Appeals Court Denies Efforts to Defend CFPB in PHH Case
(Updated on Feb. 14.)
Efforts by three different parties to defend the CFPB were thwarted Feb. 2 when a federal appeals court denied the motions to submit briefs on behalf of the CFPB in PHH Corp., et al.v. Consumer Financial Protection Bureau. The three-judge panel of the U.S. Court of Appeals for the D.C. Circuit that denied the motions is the same that ruled in the case last October that the CFPB’s structure is unconstitutional.
The CFPB allies were undaunted and on Feb. 10 filed a petition for rehearing en banc. Motions were filed by Democratic attorneys general from 16 states and the District of Columbia, by Senator Sherrod Brown (D-Ohio) and Representative Maxine Waters (D-Calif.) as well as several public interest groups.
In its decision last year, the court panel determined the CFPB is controlled by a single, “unaccountable, unchecked” director, Richard Cordray, who can only be removed for just-cause, which poses the risk of “arbitrary decision-making and abuse of power” versus a multimember independent agency. The court ultimately ruled that the CFPB could continue operating, but that the director can now be replaced at will.
The bureau filed a petition in November for a rehearing before the entire appellate court. Had the court granted the motions from CFPB supporters to intervene, the supporters would have been able to submit briefs defending the CFPB’s structure in the event of a rehearing of the case. Granting the motions would have been surprising, according to Alan S. Kaplinsky, partner, Ballard Spahr LLP. “In my entire career, I have never heard of someone trying to intervene at the Court of Appeals level related to a petition for rehearing,” he tells Paybefore.
Sen. Brown and Rep.
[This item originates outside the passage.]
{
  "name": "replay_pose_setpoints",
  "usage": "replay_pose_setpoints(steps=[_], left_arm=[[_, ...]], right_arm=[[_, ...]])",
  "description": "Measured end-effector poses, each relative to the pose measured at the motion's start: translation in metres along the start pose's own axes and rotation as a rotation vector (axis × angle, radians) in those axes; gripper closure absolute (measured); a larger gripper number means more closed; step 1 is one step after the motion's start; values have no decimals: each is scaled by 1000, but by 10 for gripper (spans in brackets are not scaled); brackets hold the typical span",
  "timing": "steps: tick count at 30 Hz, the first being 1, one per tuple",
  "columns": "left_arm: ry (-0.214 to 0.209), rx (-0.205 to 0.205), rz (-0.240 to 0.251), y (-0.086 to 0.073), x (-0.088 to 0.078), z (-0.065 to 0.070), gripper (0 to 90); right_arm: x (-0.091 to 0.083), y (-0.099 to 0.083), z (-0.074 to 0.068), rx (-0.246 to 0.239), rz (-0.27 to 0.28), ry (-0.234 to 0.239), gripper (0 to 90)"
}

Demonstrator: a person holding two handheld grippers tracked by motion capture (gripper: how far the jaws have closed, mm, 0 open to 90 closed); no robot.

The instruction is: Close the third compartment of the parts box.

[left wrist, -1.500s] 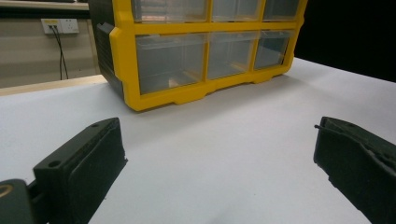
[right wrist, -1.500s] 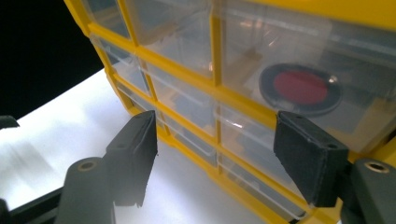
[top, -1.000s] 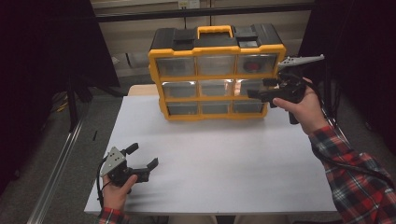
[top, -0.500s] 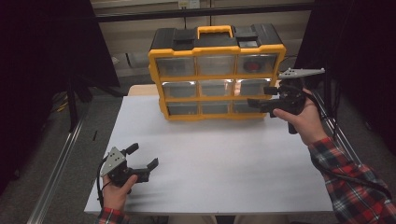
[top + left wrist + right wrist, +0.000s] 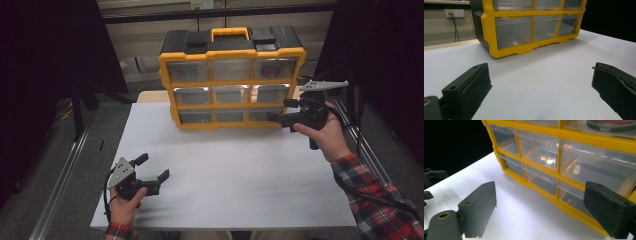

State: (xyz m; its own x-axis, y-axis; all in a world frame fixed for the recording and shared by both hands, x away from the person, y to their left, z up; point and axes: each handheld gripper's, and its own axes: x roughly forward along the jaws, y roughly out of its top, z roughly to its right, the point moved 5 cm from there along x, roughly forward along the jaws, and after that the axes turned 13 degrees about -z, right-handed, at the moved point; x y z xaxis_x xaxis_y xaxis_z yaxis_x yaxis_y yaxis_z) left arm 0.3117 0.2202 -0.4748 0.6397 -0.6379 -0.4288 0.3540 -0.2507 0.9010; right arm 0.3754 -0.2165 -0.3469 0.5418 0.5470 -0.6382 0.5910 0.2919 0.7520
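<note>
A yellow and black drawer cabinet (image 5: 231, 80) with several clear drawers stands upright at the back of the white table (image 5: 240, 175). Its top right drawer holds a red and dark round thing (image 5: 271, 70). My right gripper (image 5: 281, 111) hovers open just off the cabinet's lower right corner, jaws pointing at the bottom drawers (image 5: 544, 182), with nothing between them. My left gripper (image 5: 153, 166) rests low near the table's front left, open and empty, facing the cabinet (image 5: 531, 27) from a distance.
Dark curtains flank the table on both sides. A metal rail (image 5: 60, 175) runs along the floor at the left. Bare white tabletop (image 5: 544, 75) lies between the left gripper and the cabinet. The left gripper (image 5: 431, 182) shows far off in the right gripper view.
My right gripper has drifted slightly down and toward the person, staying open beside the cabinet's right edge. The left gripper has not moved.
</note>
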Motion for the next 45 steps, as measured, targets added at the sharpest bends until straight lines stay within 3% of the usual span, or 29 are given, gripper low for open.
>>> replay_pose_setpoints(steps=[24, 45], left_arm=[[2, -1, 2, 0, 0, 0, 19], [2, 1, 2, 0, 0, 0, 19]], right_arm=[[0, -27, -5, 3, 15, 14, 112], [2, -62, -4, 30, 25, 18, 108]])
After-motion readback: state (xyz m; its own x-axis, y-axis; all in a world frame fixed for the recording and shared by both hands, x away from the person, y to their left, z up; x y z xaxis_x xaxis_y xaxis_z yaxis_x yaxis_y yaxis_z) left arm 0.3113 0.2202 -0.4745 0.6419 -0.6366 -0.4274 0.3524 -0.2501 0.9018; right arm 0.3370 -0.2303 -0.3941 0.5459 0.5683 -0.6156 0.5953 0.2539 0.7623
Waters argued in their motion to retain a single director because lawmakers who drafted the Dodd-Frank Act, which established the CFPB, “understood that the nation needed a regulator that could respond quickly and effectively to new threats to consumers . . . and it knew that the CFPB’s effectiveness could be hampered by the delay and gridlock to which commissions are susceptible.”
In addition to the motion by Brown and Waters, attorneys general from Connecticut, Delaware, Hawaii, Illinois, Iowa, Maine, Maryland, Massachusetts, Mississippi, New Mexico, New York, North Carolina, Oregon, Rhode Island, Vermont, Washington, and the District of Columbia filed a motion, defending the CFPB in its current incarnation.
“As the representatives of millions of citizens across the country, the state attorneys general have used their express statutory authority to bring civil actions to enforce consumer financial protection laws and to pursue regulatory actions in coordination with the CFPB to protect consumers against unfair, deceptive and abusive financial practices,” according to the motion. “The current ruling, if permitted to stand, will undermine the power of the state attorneys general to effectively protect consumers against abuse in the consumer finance industry.”
Several public interest groups—Americans for Financial Reform, Center for Responsible Lending, Leadership Conference on Civil and Human Rights, Self-Help Credit Union and United States Public Interest Research Group Inc.—and Maeve Brown, chairperson of the CFPB’s consumer advisory board, together filed a joint motion in support of the CFPB. The groups and Brown collectively got involved after “President Trump has voiced strong opposition to the Dodd-Frank reforms that created the CFPB,” according to the motion.
Although not specifically aimed at the CFPB, President Trump already has begun the process of dismantling Dodd-Frank in an executive order he signed Feb. 3. What’s more, Trump met with former U.S. Rep. Randy Neugebauer, a Republican from Texas, on Jan. 11, and he is considered to be in the running to lead the bureau.
The appellate court’s October decision stems from a $109 million enforcement action issued by the CFPB in 2015 against mortgage servicer PHH Corp., alleging kickbacks in exchange for real estate referrals, which is in violation of the Real Estate Settlement Procedures Act (RESPA). The federal appeals court threw out the $109 million order against PHH.